M has a sniffle, and I was worried that would jeopardize this whole project. But last night went the same as and maybe a little better than the night before. More wake ups (9pm, midnight, and I think a bunch of stirrings in the wee hours), but less time to get her back to sleep, and a bunch of times she fussed and started to cry and then got herself back to sleep. Hurrah!
Several posts by other bloggers yesterday made me think about what I'd written (and not written) that day, and why, and now I want to write a little about why it seemed ok to post nothing but the mundane details of our family's sleep life on the anniversary—the big, round five-year anniversary—of such an awful day. In retrospect, I think it would have been better to hold the ordinary post and, in the absence of anything to say in observance of the day, have a bloggy moment of silence here.

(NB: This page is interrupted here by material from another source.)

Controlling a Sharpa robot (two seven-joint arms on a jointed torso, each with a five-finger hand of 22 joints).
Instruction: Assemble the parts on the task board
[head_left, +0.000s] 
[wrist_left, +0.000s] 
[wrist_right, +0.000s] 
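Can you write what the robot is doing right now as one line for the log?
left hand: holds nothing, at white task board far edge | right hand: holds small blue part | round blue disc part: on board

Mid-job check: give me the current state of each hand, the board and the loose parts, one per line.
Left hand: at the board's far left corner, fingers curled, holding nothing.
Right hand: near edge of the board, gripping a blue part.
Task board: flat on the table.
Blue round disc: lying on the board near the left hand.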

But before I read, yesterday, a few really moving reflections on the anniversary, I felt very, very far from that day five years ago. Geographically, chronologically, and emotionally far. And I'd gotten so used to "the tragedy of 9/11" being used as a rhetorical tool in the service of wrong-headed foreign policy and sensationalistic, ratings-seeking TV programming that I'd started tuning out most talk about it and had pretty much disconnected the part of me that hears words about terrorism and tragedy from the part that, five years ago, spent weeks and weeks in a state of raw anxiety and sadness over what happened.
What other writers—people who live much closer to the physical landmarks of this tragedy than I—wrote yesterday made me remember that before it was a trope, before it had a name, before it was fodder for bumperstickers and justification for an unjust war, September 11, 2001 was a clear fall day that turned into a nightmare that stripped what had seemed to be a solid, certain world down to its naked fragility.
Thank you, Moxie and Brooklyn Girl and those who wrote comments on your blogs yesterday. Here in the middle of the country, September 11, 2006 was a cloudy day. But I felt the sharpness of that blue New York sky with you.
And as I kept going yesterday, as we all do, with the ordinary tasks of my day and night—as I woke up again and again to soothe my daughter back to sleep—I could see more clearly that lying next to a crying toddler, her loud mad voice in my ear and her snot soaking my pajama top, is not just drudge work, is not just a chore; it is an exquisite privilege. To be here for this, to be alive for this. We are so lucky to have this life.